Bismillahirrahmanirrahim
Muhterem, sevgili, mübarek kardeşlerim Risale-i Nur talebelerine beyan ediyorum ki:
Risale-i Nur, nurdan bir ibrişimdir ki, kâinat ve kâinattaki mevcudatın tesbihatları onda dizilmiştir.
Risale-i Nur âhize ve nâkile ile mücehhez bir radyo-yu Kur’âniyedir ki, onun tel ve lâmbaları, âyine, tel ve bataryaları hükmündeki satırları, kelimeleri, harfleri öyle intizamkârane ve îcazdârâne bast edilmiştir ki, yarın her ilim ve fen adamları ve her meşrep ve meslek sahipleri, ilim ve iktidarları miktarında âlem-i gayb ve âlem-i şehadetten ve ruhaniyat âleminden ve kâinattaki cereyan eden her hâdisattan haberdar olabilir.
Risale-i Nur mü’minlere; Kur’ân’dan hedâyâ-yı hidâyet, kevneyn-i saadet, mazhar-ı şefaat ve feyz-i Rahmândır.
Risale-i Nur, kâinata baharın feyzini veren bir âb-ı hayat ve ayn-ı rahmet ve mahz-ı hakikat ve bir gülzar-ı gülistandır.
Risale-i Nur lütf-ü Yezdan, kemal-i iman, tefsir-i Kur’ân ve bereket-i ihsandır.
Risale-i Nur, kâfire hazân, münkire tufan; dalâlete düşmandır.
Risale-i Nur bir kenz-i mahfî ve bir sandukça-i cevher ve menba-ı envardır.
Risale-i Nur hakaik-i Kur’ân ve mirâc-ı imandır.
Risale-i Nur Kur’ân ve hadisten sonra sertac-ı evliya, sultanü’l-eser ve zübdetü’l-meâni ve atâyâ-yı İlâhî ve hedâyâ-yı Sübhânî ve feyyaz-ı Rahmânîdir.
Risale-i Nur bir bahr-i hakaik ve bir sırr-ı dekaik ve kenzü’l-maarif ve bahrü’l-mekârimdir.
Risale-i Nur hastalara şifahane-i hikmet ve mâ-i zemzem, sağlara maişet-i hakikat ve rih-ı reyhan ve misk-i anberdir.
Risale-i Nur mev’id-i Ahmedî (a.s.m.) ve müjde-i Haydarî (r.a.) ve beşaret ve teavün-ü Gavsî (k.s.) ve tavsiye-i Gazalî (k.s.) ve ihbar-ı Fârukîdir (k.s.).
Risale-i Nur şems-i Kur’ân-ı Mu’cizü’l-Beyanın elvan-ı seb’ası, Risale-i Nur’un menşur-u hakikatinde tam tecellî ettiğinden, hem bir kitab-ı şeriat, hem bir kitab-ı dua, hem bir kitab-ı hikmet, hem bir kitab-ı ubudiyet, hem bir kitab-ı emr ü dâvet, hem bir kitab-ı zikir, hem bir kitab-ı fikir, hem bir kitab-ı hakikat, hem bir kitab-ı tasavvuf, hem bir kitab-ı mantık, hem bir kitab-ı ilm-i kelâm, hem bir kitab-ı ilm-i ilâhiyyat, hem bir kitab-ı teşvik-i san’at, hem bir kitab-ı belâğat, hem bir kitab-ı isbat-ı vahdaniyet, muarızlarına bir kitab-ı ilzam ve iskâttır.
Risale-i Nur Kur’ân semalarından bir sema-yı mâneviyenin güneşleri, ayları ve yıldızlarıdır.
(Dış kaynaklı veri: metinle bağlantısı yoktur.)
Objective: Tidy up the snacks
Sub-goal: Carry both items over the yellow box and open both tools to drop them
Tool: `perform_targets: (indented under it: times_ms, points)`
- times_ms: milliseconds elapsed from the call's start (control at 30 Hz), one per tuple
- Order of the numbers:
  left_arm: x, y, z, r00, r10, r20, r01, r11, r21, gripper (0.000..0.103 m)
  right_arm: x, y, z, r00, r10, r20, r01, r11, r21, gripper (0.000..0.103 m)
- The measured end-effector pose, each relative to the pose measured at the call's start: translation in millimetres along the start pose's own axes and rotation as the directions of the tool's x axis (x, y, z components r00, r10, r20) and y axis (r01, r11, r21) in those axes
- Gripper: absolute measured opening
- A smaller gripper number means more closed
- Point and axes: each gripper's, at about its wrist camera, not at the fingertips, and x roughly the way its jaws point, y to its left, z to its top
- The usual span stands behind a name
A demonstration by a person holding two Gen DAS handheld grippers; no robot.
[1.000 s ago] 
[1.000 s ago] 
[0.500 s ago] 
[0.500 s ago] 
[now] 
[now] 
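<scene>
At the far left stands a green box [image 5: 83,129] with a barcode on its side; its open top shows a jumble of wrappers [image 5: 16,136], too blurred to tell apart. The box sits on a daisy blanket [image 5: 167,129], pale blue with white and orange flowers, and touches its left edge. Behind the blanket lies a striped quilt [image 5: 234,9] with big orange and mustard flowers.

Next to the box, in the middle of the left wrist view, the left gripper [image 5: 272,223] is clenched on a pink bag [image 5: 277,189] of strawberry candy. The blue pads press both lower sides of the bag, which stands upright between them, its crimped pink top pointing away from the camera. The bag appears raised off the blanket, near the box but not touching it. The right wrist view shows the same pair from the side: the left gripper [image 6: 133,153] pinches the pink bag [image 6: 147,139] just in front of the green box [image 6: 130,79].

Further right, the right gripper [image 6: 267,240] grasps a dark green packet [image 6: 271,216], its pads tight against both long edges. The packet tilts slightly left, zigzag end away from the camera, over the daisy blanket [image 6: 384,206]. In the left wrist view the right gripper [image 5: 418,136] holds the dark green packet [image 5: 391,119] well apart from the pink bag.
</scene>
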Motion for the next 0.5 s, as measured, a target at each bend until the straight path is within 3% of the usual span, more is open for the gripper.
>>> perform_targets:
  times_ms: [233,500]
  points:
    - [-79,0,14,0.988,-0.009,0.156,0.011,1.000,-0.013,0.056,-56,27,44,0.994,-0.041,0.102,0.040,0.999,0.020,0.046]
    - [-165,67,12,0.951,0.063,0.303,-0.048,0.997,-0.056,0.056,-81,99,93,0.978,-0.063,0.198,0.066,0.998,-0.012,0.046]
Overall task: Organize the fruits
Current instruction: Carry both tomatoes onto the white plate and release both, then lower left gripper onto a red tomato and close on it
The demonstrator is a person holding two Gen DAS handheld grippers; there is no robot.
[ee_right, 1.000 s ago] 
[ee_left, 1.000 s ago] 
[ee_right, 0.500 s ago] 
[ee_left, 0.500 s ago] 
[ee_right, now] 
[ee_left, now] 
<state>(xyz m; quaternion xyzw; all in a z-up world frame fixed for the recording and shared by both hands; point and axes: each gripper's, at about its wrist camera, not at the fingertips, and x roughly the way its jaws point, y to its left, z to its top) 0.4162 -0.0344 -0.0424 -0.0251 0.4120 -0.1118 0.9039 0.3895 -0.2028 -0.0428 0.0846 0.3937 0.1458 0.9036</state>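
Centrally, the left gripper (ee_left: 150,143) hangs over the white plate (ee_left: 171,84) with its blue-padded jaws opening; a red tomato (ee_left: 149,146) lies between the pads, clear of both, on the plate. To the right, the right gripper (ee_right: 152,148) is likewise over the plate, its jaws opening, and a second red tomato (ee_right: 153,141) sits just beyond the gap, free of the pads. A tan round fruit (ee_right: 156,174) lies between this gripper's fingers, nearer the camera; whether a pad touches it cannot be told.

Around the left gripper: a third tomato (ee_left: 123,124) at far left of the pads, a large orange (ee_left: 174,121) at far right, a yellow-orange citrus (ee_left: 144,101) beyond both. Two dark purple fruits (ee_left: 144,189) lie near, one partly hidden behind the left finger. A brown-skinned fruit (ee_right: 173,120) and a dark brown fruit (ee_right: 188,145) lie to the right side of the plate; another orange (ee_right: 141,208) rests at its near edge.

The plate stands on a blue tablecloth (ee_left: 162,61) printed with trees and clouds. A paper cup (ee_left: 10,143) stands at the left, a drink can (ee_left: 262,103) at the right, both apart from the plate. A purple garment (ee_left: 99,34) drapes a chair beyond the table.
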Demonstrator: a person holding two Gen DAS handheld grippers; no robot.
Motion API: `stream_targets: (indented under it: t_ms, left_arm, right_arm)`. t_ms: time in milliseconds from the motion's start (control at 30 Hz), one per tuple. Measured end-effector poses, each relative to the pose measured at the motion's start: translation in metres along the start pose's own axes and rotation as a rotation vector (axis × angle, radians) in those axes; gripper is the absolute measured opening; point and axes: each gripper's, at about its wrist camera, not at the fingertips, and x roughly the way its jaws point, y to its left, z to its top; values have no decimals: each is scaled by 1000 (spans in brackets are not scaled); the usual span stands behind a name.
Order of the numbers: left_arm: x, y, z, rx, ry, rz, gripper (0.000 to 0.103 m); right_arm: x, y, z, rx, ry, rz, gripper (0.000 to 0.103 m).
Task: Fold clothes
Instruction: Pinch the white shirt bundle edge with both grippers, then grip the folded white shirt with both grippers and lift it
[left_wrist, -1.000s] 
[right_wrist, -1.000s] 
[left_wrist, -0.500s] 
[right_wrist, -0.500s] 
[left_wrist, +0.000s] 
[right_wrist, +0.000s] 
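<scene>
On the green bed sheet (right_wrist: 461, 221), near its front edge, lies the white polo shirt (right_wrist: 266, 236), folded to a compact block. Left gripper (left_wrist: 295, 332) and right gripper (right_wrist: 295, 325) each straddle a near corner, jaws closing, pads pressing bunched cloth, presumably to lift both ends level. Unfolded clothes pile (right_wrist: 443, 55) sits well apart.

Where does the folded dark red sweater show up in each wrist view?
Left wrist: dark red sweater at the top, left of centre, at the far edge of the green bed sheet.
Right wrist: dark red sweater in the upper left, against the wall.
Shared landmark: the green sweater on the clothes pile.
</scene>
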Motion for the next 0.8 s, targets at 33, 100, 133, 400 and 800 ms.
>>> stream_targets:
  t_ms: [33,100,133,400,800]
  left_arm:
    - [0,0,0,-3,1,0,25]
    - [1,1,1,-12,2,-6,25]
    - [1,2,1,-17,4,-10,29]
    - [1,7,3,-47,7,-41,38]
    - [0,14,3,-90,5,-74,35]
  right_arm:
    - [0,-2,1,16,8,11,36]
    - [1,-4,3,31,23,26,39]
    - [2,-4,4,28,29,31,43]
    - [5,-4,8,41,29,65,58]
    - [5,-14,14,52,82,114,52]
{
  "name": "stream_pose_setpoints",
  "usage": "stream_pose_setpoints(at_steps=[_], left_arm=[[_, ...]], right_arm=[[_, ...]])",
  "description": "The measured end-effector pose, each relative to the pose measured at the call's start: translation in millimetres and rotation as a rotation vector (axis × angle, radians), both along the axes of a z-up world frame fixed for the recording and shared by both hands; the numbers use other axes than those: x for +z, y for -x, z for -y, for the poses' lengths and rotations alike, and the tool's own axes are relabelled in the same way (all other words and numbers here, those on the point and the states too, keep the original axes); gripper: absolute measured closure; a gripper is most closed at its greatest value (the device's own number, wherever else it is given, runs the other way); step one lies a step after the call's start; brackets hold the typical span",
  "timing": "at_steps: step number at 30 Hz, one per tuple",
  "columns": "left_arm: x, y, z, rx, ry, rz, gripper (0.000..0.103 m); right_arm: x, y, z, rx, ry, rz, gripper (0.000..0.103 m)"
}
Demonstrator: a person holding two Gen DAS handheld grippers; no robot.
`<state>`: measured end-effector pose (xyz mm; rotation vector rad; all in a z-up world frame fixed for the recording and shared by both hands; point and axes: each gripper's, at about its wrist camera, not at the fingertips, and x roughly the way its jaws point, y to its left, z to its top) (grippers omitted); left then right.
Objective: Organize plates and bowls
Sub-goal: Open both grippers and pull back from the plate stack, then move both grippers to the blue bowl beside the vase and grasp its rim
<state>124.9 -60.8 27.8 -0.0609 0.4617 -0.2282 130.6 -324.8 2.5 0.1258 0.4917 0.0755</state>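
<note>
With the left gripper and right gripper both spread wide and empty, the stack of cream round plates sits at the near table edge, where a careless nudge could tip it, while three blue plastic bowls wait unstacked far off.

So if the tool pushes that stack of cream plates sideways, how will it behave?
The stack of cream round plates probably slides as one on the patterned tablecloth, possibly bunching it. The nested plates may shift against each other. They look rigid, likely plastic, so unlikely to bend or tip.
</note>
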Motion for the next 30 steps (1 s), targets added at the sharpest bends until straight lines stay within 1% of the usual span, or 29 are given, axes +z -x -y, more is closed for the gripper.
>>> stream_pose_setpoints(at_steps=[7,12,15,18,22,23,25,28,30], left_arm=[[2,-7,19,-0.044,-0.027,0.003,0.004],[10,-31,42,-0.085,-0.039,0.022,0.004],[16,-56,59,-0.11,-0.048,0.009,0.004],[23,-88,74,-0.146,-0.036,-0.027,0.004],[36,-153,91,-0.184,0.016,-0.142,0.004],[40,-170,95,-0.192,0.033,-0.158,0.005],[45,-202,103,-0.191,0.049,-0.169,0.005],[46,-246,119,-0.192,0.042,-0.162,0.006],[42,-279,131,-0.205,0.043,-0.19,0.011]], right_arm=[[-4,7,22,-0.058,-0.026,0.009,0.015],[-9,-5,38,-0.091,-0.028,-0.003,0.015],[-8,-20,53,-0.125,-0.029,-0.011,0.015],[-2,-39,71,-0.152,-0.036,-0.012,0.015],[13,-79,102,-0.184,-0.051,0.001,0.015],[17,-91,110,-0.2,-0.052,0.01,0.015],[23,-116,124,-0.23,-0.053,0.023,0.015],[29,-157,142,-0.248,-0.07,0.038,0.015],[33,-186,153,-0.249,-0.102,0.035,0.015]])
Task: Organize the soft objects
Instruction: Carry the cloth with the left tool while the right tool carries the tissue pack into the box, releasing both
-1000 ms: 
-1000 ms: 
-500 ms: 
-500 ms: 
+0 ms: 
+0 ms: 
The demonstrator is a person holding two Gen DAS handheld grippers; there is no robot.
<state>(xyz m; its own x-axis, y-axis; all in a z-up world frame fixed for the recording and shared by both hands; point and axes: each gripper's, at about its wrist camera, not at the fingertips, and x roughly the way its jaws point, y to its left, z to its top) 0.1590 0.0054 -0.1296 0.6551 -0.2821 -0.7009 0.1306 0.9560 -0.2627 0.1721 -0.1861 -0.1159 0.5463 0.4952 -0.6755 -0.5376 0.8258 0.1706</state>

Nasıl ki zahiren, perde-i esbab olan güneşten, kamerden ve kevkeb-i münîrden bütün kâinat tenevvür ve tezeyyün ve bütün eşya neşvünema ve hayat buluyor.
İşte Risale-i Nur da Kur’ân-ı Mu’cizü’l-Beyandan alıp saçtığı şuâlarla bütün âleme, hayat; ve âdeme, kâmil insan; ve kulûbe, neş’e-i iman; ve ukule, yakîn bir itminan; ve efkâra, inkişaf-ı iman, ve nüfusa, teslim-i rıza ve candır. O sema-yı mâneviyeyi bazan ve zahiren bihasbilhikmet âfâkî bir bulut kütlesi kaplar.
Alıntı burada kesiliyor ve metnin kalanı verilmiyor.